The testing started a few weeks ago by Joanna, joined last week by the
OpenCI maintenance team, especially when "death spiral" system behavior
was detected, familiar from the previous releases. This behavior was
suspected to be caused, and have been confirmed by the following
circumstances:
1. A patch is submitted and enabled for testing (AllowCI+2) which causes
a large number of (LAVA) tests to fail due to timeout.
2. These tests keep FVP virtual devices in LAVA busy for much larger
time than usual (~10x).
3. As there're many such tests, they block devices and cause LAVA queue
to grow and bottleneck (400-500 tests waiting).
4. Jenkins jobs also retry failing LAVA tests number of times as a
stopgap measure against non-deterministically and randomly failed tests.

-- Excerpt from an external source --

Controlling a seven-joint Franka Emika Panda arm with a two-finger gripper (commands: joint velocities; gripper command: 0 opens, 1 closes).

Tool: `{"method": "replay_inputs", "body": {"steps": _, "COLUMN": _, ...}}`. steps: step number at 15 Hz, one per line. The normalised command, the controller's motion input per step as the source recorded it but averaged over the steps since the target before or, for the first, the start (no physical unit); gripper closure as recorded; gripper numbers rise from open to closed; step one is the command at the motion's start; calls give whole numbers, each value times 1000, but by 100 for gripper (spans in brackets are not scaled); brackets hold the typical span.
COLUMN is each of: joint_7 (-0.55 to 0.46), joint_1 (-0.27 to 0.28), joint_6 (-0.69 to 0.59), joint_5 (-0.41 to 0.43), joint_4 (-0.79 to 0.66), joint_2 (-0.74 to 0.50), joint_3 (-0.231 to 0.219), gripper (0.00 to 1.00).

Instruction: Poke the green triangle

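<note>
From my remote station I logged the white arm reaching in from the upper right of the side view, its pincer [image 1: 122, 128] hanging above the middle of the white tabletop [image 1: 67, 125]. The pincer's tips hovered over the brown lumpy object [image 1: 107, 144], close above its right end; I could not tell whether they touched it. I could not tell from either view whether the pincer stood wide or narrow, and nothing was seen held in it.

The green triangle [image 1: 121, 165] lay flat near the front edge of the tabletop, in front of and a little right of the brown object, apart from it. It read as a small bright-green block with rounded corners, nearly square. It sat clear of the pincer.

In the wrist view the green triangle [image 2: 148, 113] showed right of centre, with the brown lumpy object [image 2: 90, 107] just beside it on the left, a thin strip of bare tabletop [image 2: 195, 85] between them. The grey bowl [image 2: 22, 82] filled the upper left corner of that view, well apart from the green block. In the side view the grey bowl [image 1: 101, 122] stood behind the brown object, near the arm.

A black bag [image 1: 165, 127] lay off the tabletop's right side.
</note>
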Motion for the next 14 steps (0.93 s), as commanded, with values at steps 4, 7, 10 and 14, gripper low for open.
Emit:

5. As Jenkins jobs also have timeouts, waiting for queued/retries test
results caused them timeout.
6. All these factors have a positive feedback effect on each, causing
that "death spiral" effect when both Jenkins and LAVA were severely
overloaded, while doing nothing useful (effectively, waiting). And the
whole system was effectively deadlocked, where any new started job just
kept waiting until its timeout to fail, requiring manual intervention to
clear this state.
The measure to address this situation were:
1. Decrease default LAVA test timeout to more reasonable values (better
average value, while being ready to override it as needed for
individual tests).
2. Decrease number of test failure retries.
3. Increase number of Jenkins and LAVA workers/devices/containers.
The last Joanna's test after this change showed that the system no
longer exhibits "death spiral" behavior under heavy, but realistic load.
I also performed additional "extreme" test of running AllowCI+2
for multiple timeout-failing patches at once. I still was able to
reproduce a situation when a Jenkins job timed out on its side, but at
least there was no obvious "domino" effect to other jobs.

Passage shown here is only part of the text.